Book Ends Debates About the Details
Review by Christine Abbott


By
Marlana Coe

Wiley Computer Publishing

As technical writers we live in the details. Debates over the color for a "Caution" graphic can go on for weeks. In Human Factors for Technical Communicators, Marlana Coe dares to put an end to these debates with well-researched facts.

Coe lays it all out at the beginning—this book is not a how to-but deals with the theory of designing "truly user-centered" technical communications. She accomplishes this through the use of illustrations, heaps of examples, and a sensitivity for the concerns that surround the design of usable technical communications.

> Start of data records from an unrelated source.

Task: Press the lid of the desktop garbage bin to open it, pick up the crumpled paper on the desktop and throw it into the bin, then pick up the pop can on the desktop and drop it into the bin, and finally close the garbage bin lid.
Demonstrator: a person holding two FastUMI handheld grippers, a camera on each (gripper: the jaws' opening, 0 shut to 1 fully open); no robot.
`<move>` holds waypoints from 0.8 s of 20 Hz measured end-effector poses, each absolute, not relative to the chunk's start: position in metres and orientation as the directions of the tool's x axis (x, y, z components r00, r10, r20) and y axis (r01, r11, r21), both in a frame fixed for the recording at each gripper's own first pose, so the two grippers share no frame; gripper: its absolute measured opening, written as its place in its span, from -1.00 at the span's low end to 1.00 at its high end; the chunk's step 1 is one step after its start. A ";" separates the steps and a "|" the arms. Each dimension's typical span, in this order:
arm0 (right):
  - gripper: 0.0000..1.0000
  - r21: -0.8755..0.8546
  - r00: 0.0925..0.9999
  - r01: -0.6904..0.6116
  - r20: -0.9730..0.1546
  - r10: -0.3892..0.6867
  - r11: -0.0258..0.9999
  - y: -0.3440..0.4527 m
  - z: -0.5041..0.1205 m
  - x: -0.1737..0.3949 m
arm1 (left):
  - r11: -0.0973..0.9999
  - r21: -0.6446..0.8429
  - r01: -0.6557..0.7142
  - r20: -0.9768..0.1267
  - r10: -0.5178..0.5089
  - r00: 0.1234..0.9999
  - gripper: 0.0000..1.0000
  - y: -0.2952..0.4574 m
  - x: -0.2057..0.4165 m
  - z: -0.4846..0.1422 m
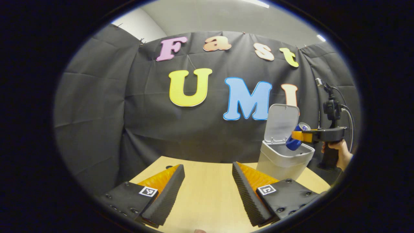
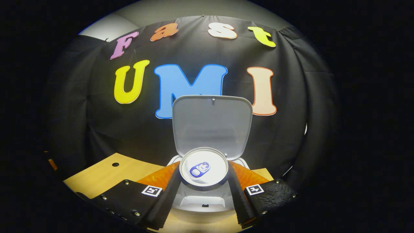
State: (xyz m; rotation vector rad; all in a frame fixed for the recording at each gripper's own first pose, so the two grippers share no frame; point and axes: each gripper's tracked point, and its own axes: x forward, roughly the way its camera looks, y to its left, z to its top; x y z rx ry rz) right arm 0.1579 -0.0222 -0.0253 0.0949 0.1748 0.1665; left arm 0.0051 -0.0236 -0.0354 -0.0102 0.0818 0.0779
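A grey desktop bin (image 1: 284, 161) stands at the table's far right with its lid (image 1: 280, 122) raised upright. Over its mouth hangs a blue pop can (image 1: 296, 137), tilted and held by the other gripper (image 1: 302, 136), which a hand (image 1: 339, 152) grips. In the right gripper view the can's silver top (image 2: 203, 166) faces the camera, my right gripper (image 2: 204, 174) shut on it, with the bin (image 2: 202, 202) and its open lid (image 2: 212, 124) just behind. My left gripper (image 1: 208, 184) stands open over the bare table. The bin's inside is hidden.
The light wooden table (image 1: 207, 194) stretches under my left gripper. A small round hole (image 2: 115, 164) sits in the tabletop at the far left in the right gripper view. The black cloth wall closes off the back.
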 end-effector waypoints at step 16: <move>0.82 0.112 0.973 -0.136 -0.172 0.154 0.984 -0.030 -0.029 0.161 | 0.999 0.005 -0.035 -0.078 0.035 0.996 0.94 -0.045 0.019 -0.036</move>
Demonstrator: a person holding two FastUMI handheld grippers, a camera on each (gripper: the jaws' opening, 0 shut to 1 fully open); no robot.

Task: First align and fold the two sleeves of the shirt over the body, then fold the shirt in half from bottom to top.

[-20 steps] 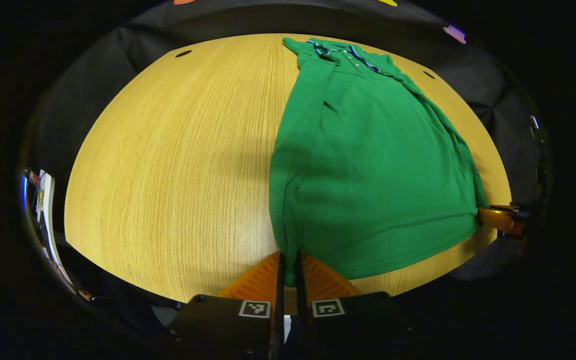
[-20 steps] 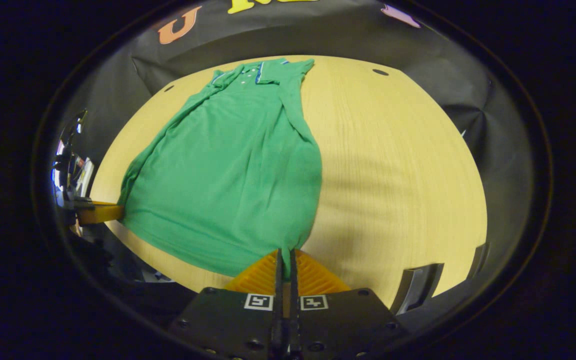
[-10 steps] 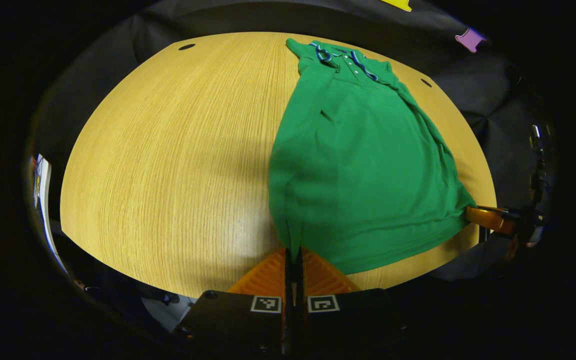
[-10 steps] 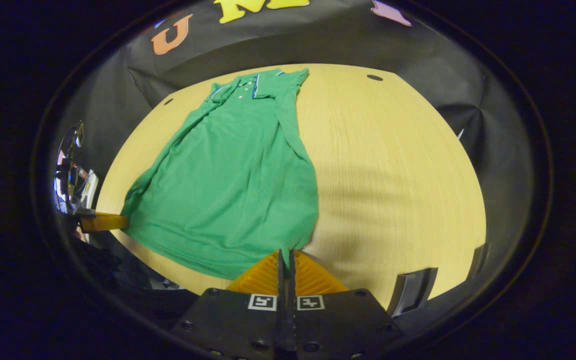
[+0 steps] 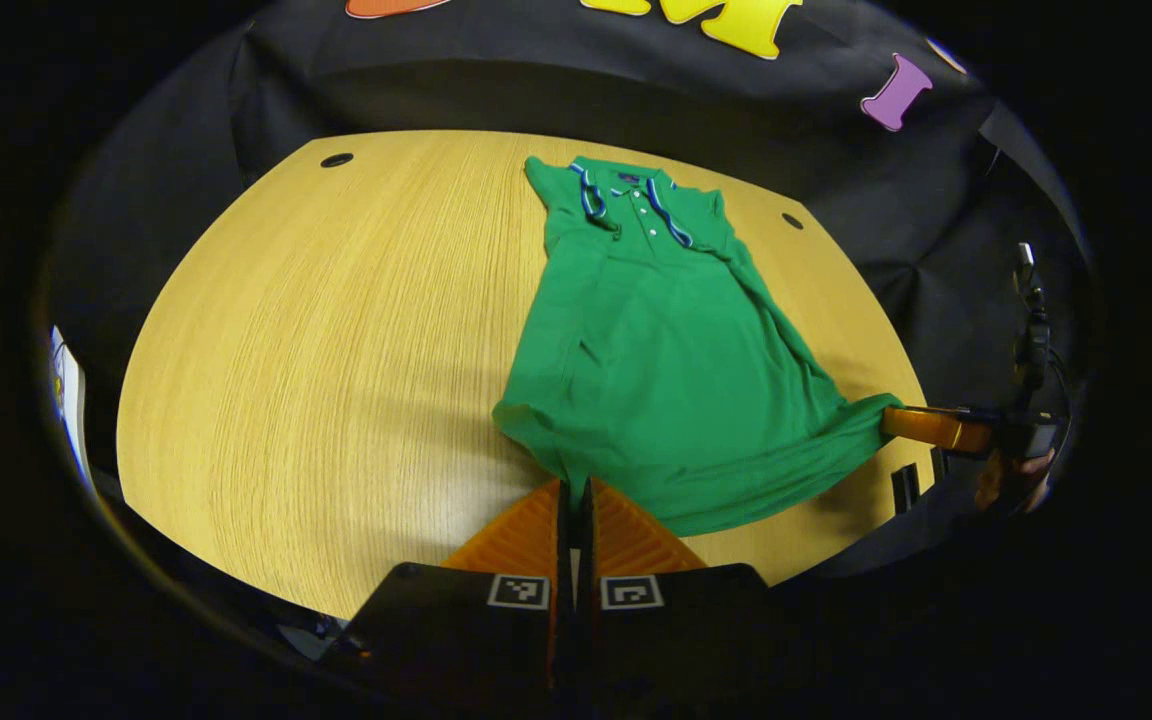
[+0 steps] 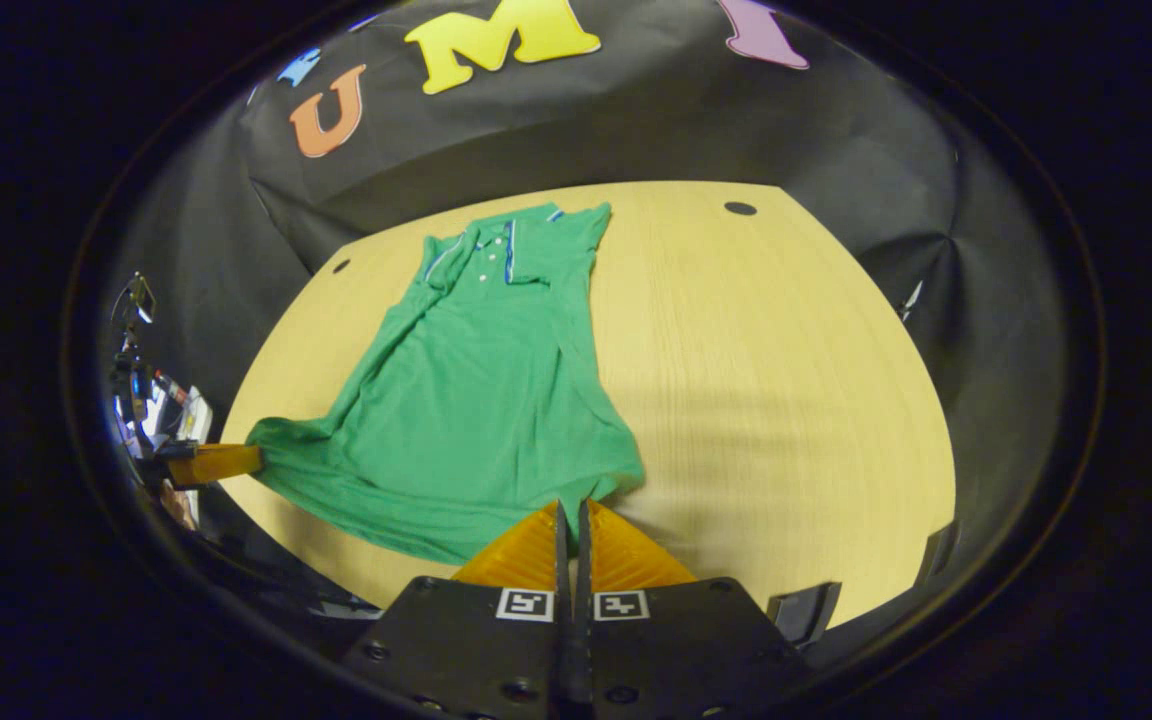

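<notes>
Shirt (image 5: pixel 656 370) sleeves folded in; left gripper (image 5: pixel 574 492) and right gripper (image 6: pixel 570 512) each clamp a hem corner, lifted. Next: carry hem toward collar (image 5: pixel 631 195) evenly.

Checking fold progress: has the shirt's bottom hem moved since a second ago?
Yes. The hem, pinched at both corners, has moved up the table toward the collar; more bare wood shows along the near edge in the left gripper view.
</notes>
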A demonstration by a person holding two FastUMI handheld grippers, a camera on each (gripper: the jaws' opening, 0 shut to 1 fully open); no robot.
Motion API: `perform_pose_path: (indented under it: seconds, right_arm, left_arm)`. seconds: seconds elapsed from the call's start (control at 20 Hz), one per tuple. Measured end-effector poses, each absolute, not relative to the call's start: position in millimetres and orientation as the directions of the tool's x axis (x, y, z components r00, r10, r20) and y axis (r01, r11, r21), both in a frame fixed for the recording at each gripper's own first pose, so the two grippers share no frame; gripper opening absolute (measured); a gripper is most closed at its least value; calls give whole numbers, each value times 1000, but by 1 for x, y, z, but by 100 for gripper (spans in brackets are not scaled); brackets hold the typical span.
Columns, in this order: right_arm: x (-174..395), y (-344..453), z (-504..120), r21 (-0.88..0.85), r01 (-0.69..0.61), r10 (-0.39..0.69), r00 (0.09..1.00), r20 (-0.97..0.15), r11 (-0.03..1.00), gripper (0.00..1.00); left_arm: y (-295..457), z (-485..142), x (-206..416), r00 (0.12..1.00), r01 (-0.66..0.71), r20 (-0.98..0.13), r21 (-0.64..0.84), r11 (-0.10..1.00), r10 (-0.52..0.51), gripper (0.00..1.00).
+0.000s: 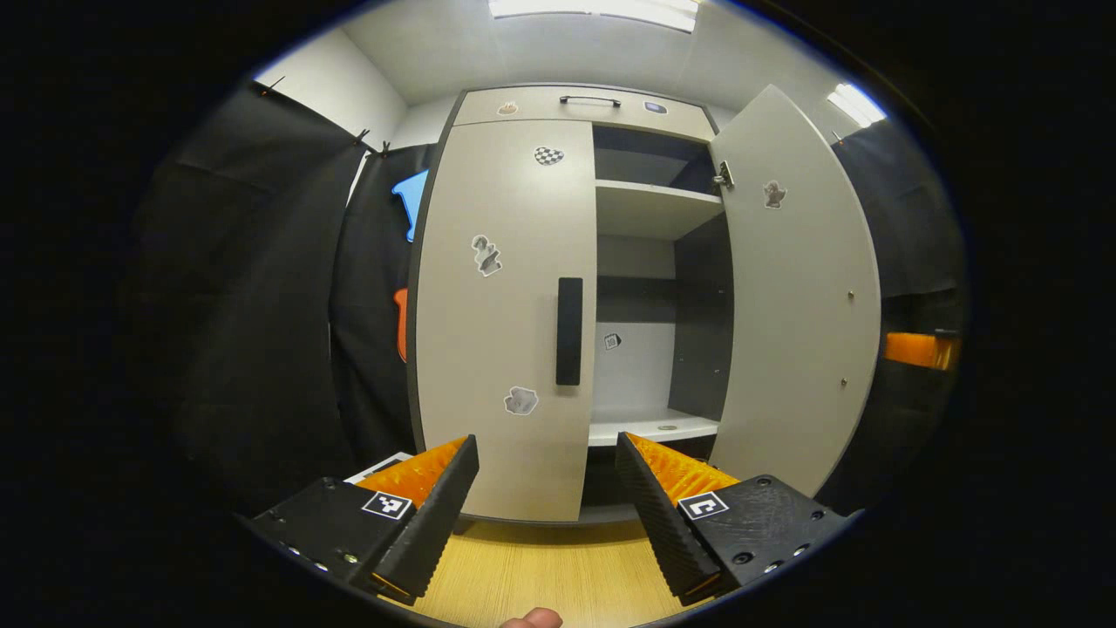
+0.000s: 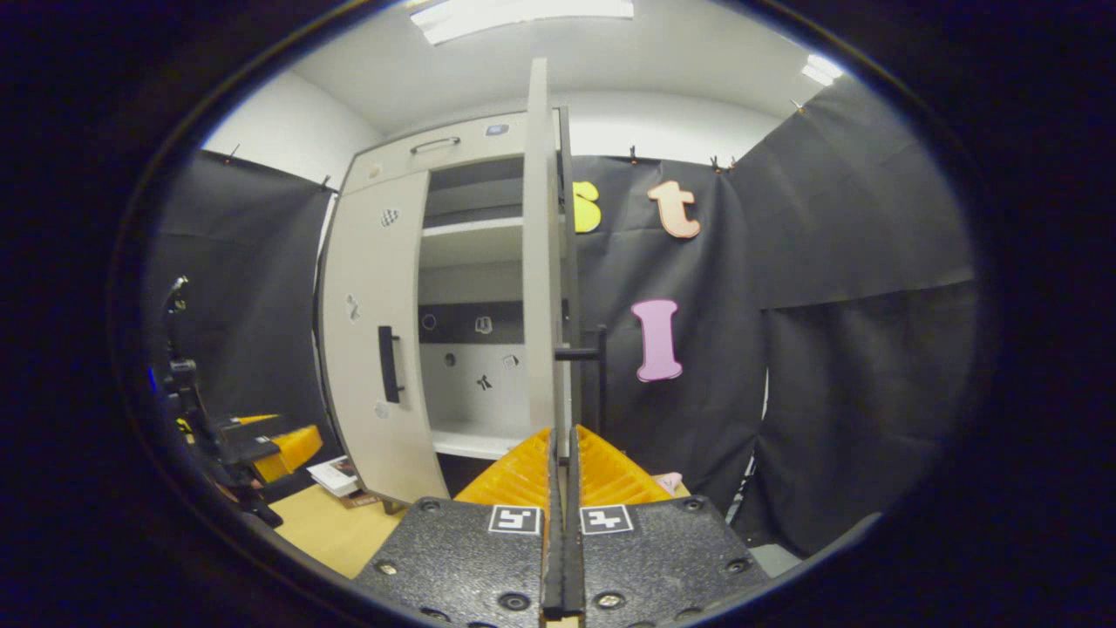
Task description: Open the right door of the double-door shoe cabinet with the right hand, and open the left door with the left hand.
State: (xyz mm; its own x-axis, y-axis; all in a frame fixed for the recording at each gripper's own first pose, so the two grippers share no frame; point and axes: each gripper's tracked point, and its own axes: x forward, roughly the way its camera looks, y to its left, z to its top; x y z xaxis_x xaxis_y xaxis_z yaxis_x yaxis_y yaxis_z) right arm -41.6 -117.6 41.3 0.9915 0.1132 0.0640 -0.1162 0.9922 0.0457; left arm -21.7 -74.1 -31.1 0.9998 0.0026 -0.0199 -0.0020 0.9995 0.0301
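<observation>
Left claw (image 1: pixel 547 488), fingers apart, is facing the closed left door (image 1: pixel 506 314), its upright handle (image 1: pixel 569 331) lying straight ahead; right claw (image 2: pixel 562 488) is pressing together beside the opened right door (image 2: pixel 542 262)

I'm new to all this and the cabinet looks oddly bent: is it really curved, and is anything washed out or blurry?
Left gripper view: the fisheye lens bows the straight left door and right door; the ceiling light is washed out. Right gripper view: the right door's edge near the centre stays straight; the close right gripper looks slightly soft.
</observation>
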Motion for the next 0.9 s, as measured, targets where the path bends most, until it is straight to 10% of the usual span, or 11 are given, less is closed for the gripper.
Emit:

The first half of the book explains the basic fundamentals of cognitive psychology. You are taken through:

  • sensation and perception
  • learning
  • memory
  • problem solving

In Chapter Six, "Accessing Information," how text is read (or, as Coe put it, "taking in sensory data and a cognitive process of understanding that data") is discussed. How the eye processes text is illustrated. She describes the following seven-step process of reading.

  • Perceive visual data.
  • Recognize words and letters, and learn new words.
  • Understand the relationship of individual words to the whole passage.
  • Relate the information to a body of knowledge.
  • Encode the information.
  • Retrieve the information.
  • Communicate the information.

It was enlightening to realize that, in order to perform the step "Click OK," the reader had to first take seven steps just to understand how to proceed. Now you know why there is the no-more-than-seven-steps-in-a-procedure rule.

In Chapter Eight, Coe brings up a common issue. "Too often, technical communicators accept second- or third-hand information about their users," she says and offers counter strategies. Some are generally considered, such as sitting in on customer-support calls, user groups, and site visits, while others are a systematic approach to building user partnerships. These are:

  • competitive benchmarking
  • brainstorming
  • mind mapping
  • storyboarding
  • paperwalks
  • draft and prototype reviews
  • usability testing

After you have taken the seven steps to reading on every page, you are left wanting more. Where do you go next? There is no "human factors for technical communicators." Part Deux, ah, therein lies the rub. Coe makes good on her statement that this book is ". . . a kick in the pants to get you started thinking about a human-factors approach to designing and developing written technical communication."

Whether you use Human Factors for Technical Communicators as a reference (the appendix is excellent resource for cultural associations) or as a jump-start, it belongs on your shelf. It is now in a position of honor on my shelf right next to JoAnn Hackos' Managing Documentation Projects. You can buy this used for under $30 on Amazon.com.

The latest on the Web is that, after a 30-year consulting career, Marlana Coe has dissolved Coe Communications, Inc., and taken a position with the Metropolitan Water District in Los Angeles.